Data section:
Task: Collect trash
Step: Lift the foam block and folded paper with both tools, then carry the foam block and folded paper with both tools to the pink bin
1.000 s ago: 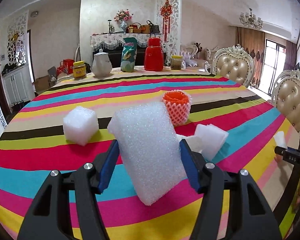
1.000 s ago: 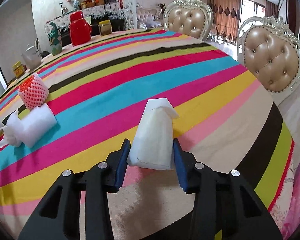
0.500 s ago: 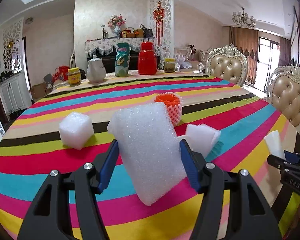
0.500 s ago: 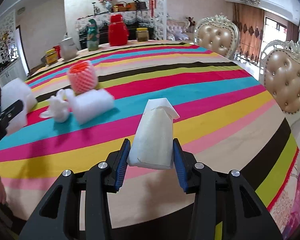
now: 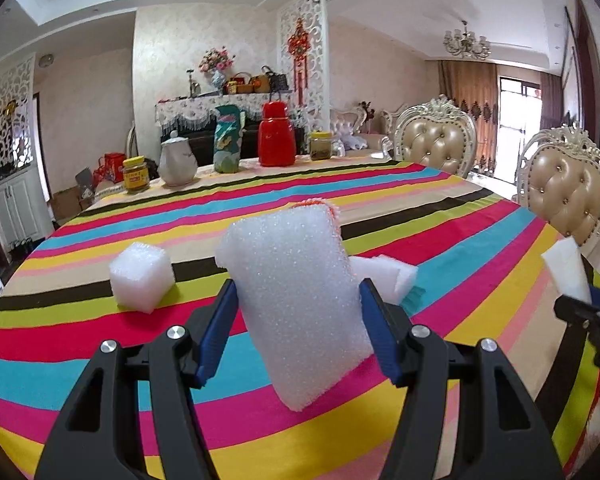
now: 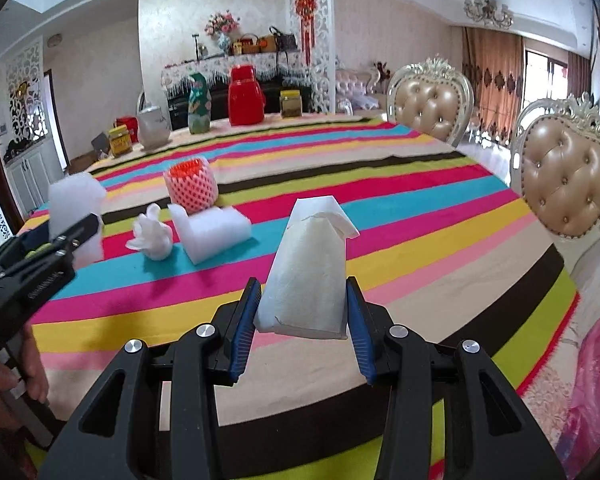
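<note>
Foam slab point(image 5: 300, 300) sits clamped in your left gripper point(image 5: 298, 332), paper wad point(image 6: 308, 276) pinched in your right gripper point(image 6: 302, 322), both lifted off the table point(image 6: 380, 184), likely for binning.

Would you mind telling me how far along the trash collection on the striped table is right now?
Nothing looks binned yet; no bin is visible. In hand: the left gripper clamps a white foam slab, and the right gripper clamps a white paper packet. Left on the tablecloth: a foam cube, a foam block, a crumpled tissue and an orange foam net.
</note>
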Demonstrator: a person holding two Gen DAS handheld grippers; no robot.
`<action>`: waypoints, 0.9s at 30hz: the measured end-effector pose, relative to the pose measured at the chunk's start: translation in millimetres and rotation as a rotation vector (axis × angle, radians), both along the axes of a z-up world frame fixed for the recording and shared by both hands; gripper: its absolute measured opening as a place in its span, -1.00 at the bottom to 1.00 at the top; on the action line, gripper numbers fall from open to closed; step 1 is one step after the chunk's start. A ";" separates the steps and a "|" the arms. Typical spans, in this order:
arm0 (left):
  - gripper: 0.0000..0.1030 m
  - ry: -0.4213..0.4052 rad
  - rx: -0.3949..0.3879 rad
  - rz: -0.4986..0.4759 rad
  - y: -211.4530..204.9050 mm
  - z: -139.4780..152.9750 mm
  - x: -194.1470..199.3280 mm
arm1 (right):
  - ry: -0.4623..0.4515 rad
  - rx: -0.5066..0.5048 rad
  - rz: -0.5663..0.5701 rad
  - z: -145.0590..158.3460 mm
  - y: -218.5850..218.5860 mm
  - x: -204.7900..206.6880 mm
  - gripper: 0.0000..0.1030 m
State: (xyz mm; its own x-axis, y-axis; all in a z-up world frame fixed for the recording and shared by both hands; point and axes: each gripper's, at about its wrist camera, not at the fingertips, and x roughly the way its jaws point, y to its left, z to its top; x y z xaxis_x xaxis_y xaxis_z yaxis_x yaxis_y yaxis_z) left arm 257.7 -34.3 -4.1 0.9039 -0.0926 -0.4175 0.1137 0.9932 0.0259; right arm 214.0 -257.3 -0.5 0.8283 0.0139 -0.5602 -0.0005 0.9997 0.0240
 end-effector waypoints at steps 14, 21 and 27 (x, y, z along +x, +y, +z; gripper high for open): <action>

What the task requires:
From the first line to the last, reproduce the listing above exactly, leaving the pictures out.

Exercise output:
Task: Collect trash
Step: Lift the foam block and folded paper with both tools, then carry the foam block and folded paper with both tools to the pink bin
1.000 s ago: 
1.000 s ago: 
0.500 s ago: 
0.500 s ago: 
now: 
now: 
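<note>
Foam slab point(image 5: 300, 300) sits clamped in your left gripper point(image 5: 298, 332), paper wad point(image 6: 308, 276) pinched in your right gripper point(image 6: 302, 322), both lifted off the table point(image 6: 380, 184), likely for binning.

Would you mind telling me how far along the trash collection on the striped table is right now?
Nothing looks binned yet; no bin is visible. In hand: the left gripper clamps a white foam slab, and the right gripper clamps a white paper packet. Left on the tablecloth: a foam cube, a foam block, a crumpled tissue and an orange foam net.
</note>
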Demonstrator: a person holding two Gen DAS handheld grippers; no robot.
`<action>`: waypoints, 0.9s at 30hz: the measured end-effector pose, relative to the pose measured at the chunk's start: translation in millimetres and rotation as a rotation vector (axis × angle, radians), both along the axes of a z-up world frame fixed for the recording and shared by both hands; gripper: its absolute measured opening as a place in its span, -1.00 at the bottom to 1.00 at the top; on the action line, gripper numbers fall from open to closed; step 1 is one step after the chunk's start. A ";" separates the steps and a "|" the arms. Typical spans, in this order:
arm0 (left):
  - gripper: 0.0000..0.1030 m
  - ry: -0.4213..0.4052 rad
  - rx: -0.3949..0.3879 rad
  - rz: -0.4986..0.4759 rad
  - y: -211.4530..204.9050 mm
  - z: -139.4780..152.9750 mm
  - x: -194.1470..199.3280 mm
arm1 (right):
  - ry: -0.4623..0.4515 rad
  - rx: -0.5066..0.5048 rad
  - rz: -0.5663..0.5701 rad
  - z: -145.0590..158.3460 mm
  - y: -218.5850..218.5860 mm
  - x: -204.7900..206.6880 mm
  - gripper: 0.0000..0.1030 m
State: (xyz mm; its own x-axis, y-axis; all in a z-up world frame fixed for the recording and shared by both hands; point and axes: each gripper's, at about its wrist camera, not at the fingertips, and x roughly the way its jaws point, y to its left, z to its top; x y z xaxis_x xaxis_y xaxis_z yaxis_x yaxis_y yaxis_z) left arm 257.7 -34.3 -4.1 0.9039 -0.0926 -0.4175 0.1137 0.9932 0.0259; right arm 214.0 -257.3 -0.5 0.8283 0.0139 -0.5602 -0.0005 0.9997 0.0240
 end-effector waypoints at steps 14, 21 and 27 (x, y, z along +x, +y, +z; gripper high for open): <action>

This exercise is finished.